Di recente sono andato a trovare un mio amico liutaio che in quel momento stava provando una serie di cordiere “non convezionali” per violino. Alla mia domanda “E come vanno?” mi ha risposto: “Qualcosa cambia…!” Io replicai: “Ci credo! Ma cambia in meglio o in peggio?” Questo episodio mi ha portato a raccogliere le mie riflessioni sull’argomento “cordiere strane” in questo post.

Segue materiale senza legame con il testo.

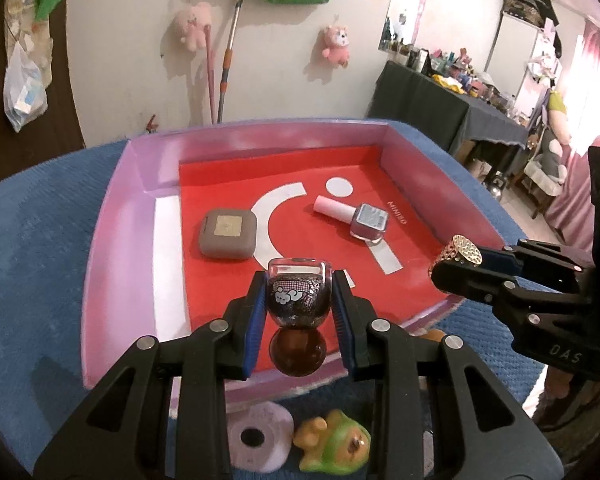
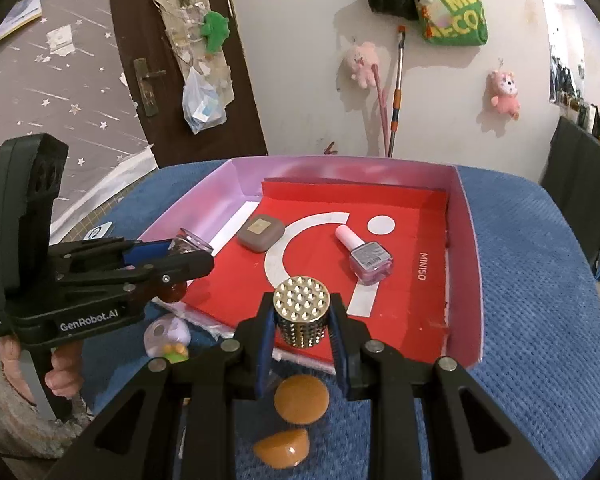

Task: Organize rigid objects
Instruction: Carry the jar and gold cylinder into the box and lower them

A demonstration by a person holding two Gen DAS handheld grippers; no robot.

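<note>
My left gripper (image 1: 299,300) is shut on a dark glass perfume bottle (image 1: 298,294) with a round brown cap, held over the near edge of the pink box (image 1: 112,216) with a red floor. My right gripper (image 2: 302,320) is shut on a gold studded cylinder (image 2: 301,310), also above the box's near edge; the same gold studded cylinder (image 1: 462,250) shows in the left wrist view at right. Inside the box lie a taupe square compact (image 1: 228,234) and a pink nail polish bottle (image 1: 358,218).
The box rests on a blue cushion (image 1: 28,248). In front of it lie a lilac tape roll (image 1: 260,436), a green and yellow toy figure (image 1: 334,446) and two orange dome pieces (image 2: 301,398). A dark cluttered table (image 1: 452,100) stands at the right; plush toys hang on the wall.
</note>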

Si trovano sul mercato una gran varietà di cordiere che si distinguono da quelle convenzionali fondamentalmente in due aspetti:
- per il peso
- per la lunghezza variabile della corda dopo il ponticello detto anche afterlength
Io aggiungerei un terzo aspetto che spesso viene trascurato ma che a me, personalmente, interessa di più:
- la sua frequenza di risonanza!
Il peso
Per quanto riguarda l’aspetto peso, l’opinione più diffusa sembra essere quella del “più leggera = meglio“. In seguito vediamo la validità di questa affermazione. Nella categoria delle cordiere leggere si possono collocare tutte quelle cordiere in materiali compositi tipo fibra di carbonio. E’ evidente che una cordiera troppo pesante toglie tanto suono allo strumento. Possiamo farne esperienza mettendo 4 tiracantini classici su una cordiera classica. Ma alla domanda di ‘quanto’ dev’essere leggera una cordiera ottimale, nessun produttore di cordiere sembra dare una risposta chiara. Tutti rimandano al “prova e sperimenta”. La cordiera con la sua massa induce un fattore di smorzamento e il sistema vibrante “violino” necessita di smorzamento! Un esempio di suono con insufficente smorzamento é quello dello strumento in bianco. Ammorbidendo i picci di risonanza lo smorzamento porta bilanciamento ed equilibrio al suono. Conta la giusta misura!
Afterlength
Per quanto riguarda il secondo aspetto (afterlength) la questione si fa sicuramente più complessa. Molti non si curano affatto della lunghezza del pezzo di corda “morta” che va dal ponticello alla selletta della cordiera, ma se uno voglia prestarci attenzione, la raccommandazione data in generale è quella di posizionarla a 1/6 della lunghezza della corda vibrante (che va dal capotasto superiore al ponticello). Non ho trovato ancora nessuna spiegazione per questa misura che, invece, si sembra essere consolidata in modo empirico: perché “suona meglio”! Anch’io normalmente metto la cordiera in questa posizione.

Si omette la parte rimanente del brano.